The disadvantage is that you’ll end up with some empty HTML files in ./_includes/htmlwidgets/, which may or may not bother you. If you’re only going to be using htmlwidgets for blog posts (and not the rest of your site) I’d recommend doing this for the ./_layouts/post.html file, (as opposed to default.html) so that other pages don’t have trouble finding dependencies they don’t need.

If you give this a crack, let me know!

How to do the same

In summary:

  • Add the snippet of liquid syntax to one of your layout files

  • Add the following line to your build.R file, just below the call to knitr::knit

brocks::htmlwidgets_deps(a)

And you should be done!

Showing Off

After all that, it would be a shame not to show off some interactive visualisations.

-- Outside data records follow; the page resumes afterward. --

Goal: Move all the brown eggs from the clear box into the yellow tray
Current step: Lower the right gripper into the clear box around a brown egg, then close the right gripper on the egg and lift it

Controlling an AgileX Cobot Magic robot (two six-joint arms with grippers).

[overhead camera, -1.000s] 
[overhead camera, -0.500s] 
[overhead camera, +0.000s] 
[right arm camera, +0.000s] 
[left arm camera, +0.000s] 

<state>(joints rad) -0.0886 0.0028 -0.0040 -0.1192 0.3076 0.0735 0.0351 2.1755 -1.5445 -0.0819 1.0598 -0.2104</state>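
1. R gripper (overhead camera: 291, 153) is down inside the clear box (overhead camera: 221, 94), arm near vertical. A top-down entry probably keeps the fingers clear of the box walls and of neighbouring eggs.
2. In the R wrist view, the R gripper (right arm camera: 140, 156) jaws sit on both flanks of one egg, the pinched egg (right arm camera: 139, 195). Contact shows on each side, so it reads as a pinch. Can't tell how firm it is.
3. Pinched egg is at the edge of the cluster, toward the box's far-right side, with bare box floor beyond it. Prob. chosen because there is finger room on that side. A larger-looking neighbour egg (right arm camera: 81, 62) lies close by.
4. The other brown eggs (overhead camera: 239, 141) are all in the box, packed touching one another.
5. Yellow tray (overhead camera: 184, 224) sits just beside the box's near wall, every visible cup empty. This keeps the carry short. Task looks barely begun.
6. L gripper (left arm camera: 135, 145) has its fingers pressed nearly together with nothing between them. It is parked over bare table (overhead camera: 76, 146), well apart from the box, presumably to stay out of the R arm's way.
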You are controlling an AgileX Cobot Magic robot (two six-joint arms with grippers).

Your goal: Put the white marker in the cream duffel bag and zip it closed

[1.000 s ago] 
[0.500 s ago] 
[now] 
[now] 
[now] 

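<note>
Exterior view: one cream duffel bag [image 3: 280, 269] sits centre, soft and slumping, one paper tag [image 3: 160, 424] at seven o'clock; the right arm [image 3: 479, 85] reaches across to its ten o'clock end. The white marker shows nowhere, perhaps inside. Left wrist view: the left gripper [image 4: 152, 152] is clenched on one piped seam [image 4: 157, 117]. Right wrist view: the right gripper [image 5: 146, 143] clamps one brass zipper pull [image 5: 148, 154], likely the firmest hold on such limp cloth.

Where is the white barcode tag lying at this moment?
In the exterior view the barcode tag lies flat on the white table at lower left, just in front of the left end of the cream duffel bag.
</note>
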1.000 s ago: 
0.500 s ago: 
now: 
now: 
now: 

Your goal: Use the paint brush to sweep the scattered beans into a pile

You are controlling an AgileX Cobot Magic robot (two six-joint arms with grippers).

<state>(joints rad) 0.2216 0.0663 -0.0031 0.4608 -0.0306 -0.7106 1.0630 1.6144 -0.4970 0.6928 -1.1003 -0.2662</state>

Here are some of the htmlwidgets packages I’ve had the chance to muck about with so far.

MetricsGraphics

MetricsGraphics.js is a JavaScript API, built on top of d3.js, which allows you to produce a lot of common plots very quickly (without having to start from scratch each time). There’s a few libs like this, but MetricsGraphics is especially pleasing. Huge thanks to Ali Almossawi and Mozilla, and also to Bob Rudis for the R interface.

library(metricsgraphics)

plots <- lapply(1:4, function(x) {
  mjs_plot(rbeta(1000, x, x), width = 300, height = 300, linked = TRUE) %>%
    mjs_histogram(bar_margin = 2) %>%
    mjs_labs(x_label = sprintf("Plot %d", x))
})

mjs_grid(plots)

leaflet

leaflet.js allows you to create beautiful, mobile-friendly maps (based on OpenStreetMap data), incredibly easily. Hat tip to Vladimir Agafonkin, and Joe Cheng et al for the R interface!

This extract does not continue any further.